Menkîbeler
Abdüllatif Uyan / abdullatif.uyan@tg.com.tr


Şunu tanıyor musun?
20.01.2011

Bir gün, hazret-i Ebû Bekir ile hazret-i Alî radıyallahü anhümâ, mescid-i şerîfte oturuyorlardı.
O esnâda biri girdi içeri.

Ancak hazret-i Alî’yi görünce rengi kaçtı.
Mahcup vaziyette çöküverdi oracığa.
Hazret-i Ebû Bekir merak etti.

Ve hazret-i Alî’ye dönüp sordu:
- Yâ Alî! Şu adamı tanıyor musun?
- Evet, tanıyorum.

- Seni görünce mahcup oldu.
Acabâ neden dersin?

Aliyyül Mürtezâ hazretleri tahmin etmişti:
- Bana borcu var, ödiyemiyor.
Belki de ondandır.

Hazret-i Ebû Bekir kalktı ve gitti o adamın yanına.
Elini omuzuna atıp sordu:
- Hayırdır, neyin var senin?
- Yok bir şey yâ Ebâ Bekr.

- Var var, Alî'yi görünce mahcup oldun.
- Evet, Ona karşı çok mahcubum.

- Neden?
- Ona borcum var da.

- Ne kadar borcun var?
- Yirmibin akçe.

- Ödiyemiyor musun?
- Hayır, ödeme imkânım olsa
bir saat bile geciktirmem.

Hazret-i Ebû Bekir çok üzüldü.
Sevindirmek istedi o kimseyi:

- Dinle, sana bir teklifim var.
- Buyur yâ Ebâ Bekr.

- Borcunu öderim, ama bir şartla.
- Sahi mi, her şarta râzıyım.

- Pekâlâ, Fâtiha sûresinin yarısını
oku.

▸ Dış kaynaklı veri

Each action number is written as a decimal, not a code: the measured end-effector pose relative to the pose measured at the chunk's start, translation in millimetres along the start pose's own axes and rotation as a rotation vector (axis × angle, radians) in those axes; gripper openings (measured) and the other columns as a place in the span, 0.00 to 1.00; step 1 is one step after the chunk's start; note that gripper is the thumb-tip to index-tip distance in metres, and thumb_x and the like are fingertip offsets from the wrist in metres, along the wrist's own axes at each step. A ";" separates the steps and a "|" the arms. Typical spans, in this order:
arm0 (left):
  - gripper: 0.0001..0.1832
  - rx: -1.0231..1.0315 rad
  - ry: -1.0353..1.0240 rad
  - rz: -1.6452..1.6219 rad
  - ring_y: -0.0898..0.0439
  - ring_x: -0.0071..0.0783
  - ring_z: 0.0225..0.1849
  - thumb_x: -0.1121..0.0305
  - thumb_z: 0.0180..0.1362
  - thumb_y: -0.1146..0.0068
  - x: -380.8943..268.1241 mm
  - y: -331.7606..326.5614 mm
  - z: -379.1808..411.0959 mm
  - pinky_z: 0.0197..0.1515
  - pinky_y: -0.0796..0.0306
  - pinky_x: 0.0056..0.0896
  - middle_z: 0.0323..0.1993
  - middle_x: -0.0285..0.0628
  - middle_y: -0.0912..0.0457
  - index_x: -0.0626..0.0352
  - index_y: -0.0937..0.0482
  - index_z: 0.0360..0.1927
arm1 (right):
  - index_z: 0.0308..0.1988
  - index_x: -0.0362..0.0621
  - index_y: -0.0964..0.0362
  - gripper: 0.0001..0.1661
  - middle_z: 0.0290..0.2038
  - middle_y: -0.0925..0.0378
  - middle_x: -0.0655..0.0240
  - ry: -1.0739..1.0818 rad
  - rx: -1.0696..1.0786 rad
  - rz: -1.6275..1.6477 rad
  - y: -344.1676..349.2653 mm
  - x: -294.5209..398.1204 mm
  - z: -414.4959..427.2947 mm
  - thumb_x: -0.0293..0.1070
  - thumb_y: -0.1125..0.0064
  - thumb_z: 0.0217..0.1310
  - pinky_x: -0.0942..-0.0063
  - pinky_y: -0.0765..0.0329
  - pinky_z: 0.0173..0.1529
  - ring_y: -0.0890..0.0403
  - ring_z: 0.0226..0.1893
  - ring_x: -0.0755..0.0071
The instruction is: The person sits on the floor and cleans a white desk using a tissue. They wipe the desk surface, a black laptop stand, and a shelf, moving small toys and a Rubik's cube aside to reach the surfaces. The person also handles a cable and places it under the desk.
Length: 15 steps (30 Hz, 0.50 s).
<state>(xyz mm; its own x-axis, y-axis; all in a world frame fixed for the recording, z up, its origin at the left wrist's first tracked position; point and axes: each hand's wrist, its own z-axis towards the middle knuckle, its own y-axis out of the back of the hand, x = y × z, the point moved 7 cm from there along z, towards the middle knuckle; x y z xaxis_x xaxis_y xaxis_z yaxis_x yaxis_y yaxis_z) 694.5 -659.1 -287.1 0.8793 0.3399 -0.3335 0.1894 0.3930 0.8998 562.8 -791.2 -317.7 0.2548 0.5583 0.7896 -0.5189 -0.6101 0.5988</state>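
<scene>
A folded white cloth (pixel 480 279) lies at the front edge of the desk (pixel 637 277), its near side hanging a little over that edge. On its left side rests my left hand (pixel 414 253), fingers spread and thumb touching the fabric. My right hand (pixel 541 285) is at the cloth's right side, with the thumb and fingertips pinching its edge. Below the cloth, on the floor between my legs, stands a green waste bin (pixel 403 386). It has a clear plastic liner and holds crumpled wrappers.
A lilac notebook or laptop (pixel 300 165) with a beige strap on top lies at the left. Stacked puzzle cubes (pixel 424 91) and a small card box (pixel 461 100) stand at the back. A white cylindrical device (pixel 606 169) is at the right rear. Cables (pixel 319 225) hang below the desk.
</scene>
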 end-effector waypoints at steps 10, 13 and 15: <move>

Sevabını bana hediye et.

Adam çok sevindi. Dediğini yapıp, sevabını bağışladı Ona.
Hazret-i Ebû Bekir, ona yirmibin akçe verip, tekrar ricâ etti:

- Diğer yarısını da okur musun.
- Okurum, dedi.

Ve okuyup bağışladı sevabını.
Hazret-i Ebû Bekir yirmibin akçe daha verdi. Adam sevinçten uçuyordu.